◆ INSTRUCTIONS FOR THE TASK ◆
Go through the material below and count the lines with the string "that"; the number is the whole answer.

◆ INFORMATION PROVIDED ◆

-*-*-

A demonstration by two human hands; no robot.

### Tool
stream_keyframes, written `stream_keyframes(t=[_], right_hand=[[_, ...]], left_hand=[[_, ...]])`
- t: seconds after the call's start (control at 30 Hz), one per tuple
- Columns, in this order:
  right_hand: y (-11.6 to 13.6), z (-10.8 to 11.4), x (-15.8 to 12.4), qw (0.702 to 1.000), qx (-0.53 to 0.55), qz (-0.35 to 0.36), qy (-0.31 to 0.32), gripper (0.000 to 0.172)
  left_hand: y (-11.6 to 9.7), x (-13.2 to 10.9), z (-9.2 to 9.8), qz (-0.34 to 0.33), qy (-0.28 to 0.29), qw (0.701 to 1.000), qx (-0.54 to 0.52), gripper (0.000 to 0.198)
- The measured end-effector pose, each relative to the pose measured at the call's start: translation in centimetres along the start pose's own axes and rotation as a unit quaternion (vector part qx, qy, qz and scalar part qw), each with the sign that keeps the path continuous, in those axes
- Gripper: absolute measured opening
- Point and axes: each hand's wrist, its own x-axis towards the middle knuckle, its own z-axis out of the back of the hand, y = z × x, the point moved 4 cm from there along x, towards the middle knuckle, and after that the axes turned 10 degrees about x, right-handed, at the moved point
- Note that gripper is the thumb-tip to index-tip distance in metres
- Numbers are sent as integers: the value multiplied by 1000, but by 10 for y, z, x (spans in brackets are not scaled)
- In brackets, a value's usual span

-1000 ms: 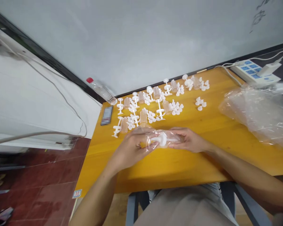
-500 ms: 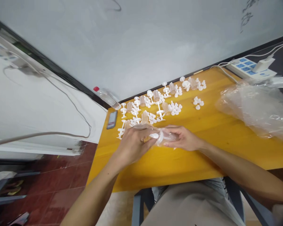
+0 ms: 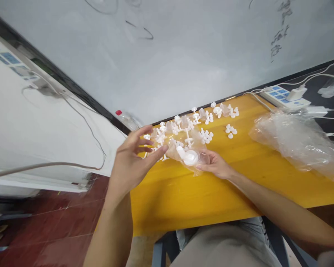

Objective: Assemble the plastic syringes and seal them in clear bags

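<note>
My right hand (image 3: pixel 215 164) is closed around a thin clear plastic bag (image 3: pixel 173 150) holding white plastic parts, above the near part of the table. A white round-ended piece (image 3: pixel 191 157) shows through the film, along with a clear ribbed cylinder beside my fingers. My left hand (image 3: pixel 136 157) is at the bag's left side, fingers spread and empty. Its thumb tip is close to the film; whether they touch I cannot tell. Behind the bag lie rows of white plungers (image 3: pixel 188 138), clear cylinders (image 3: pixel 202 114) and small white nozzle-like pieces (image 3: pixel 206 135), partly hidden by bag and hand.
The yellow table (image 3: pixel 239 178) meets a whiteboard (image 3: pixel 169 63) at the back. A large clear plastic bag (image 3: pixel 292 137) lies on the right, near a power strip (image 3: pixel 285 98) with cables. A red-capped bottle (image 3: pixel 127 119) lies at the back left.
My left hand has let go of the bag and moved left, its fingers spreading. The bag stays in my right hand, with the white piece's round end now facing up. The view has shifted slightly.
</note>
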Motion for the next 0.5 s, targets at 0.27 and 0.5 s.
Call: stream_keyframes(t=[0.27,0.5], right_hand=[[-9,-2,-2,1000,-2,9,-12,65],[-15,-6,-2,1000,12,0,-10,62]], left_hand=[[-20,-5,0,-159,-28,985,62,23],[-74,15,19,-309,82,939,127,12]])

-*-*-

◆ THE COMPLETED TASK ◆
3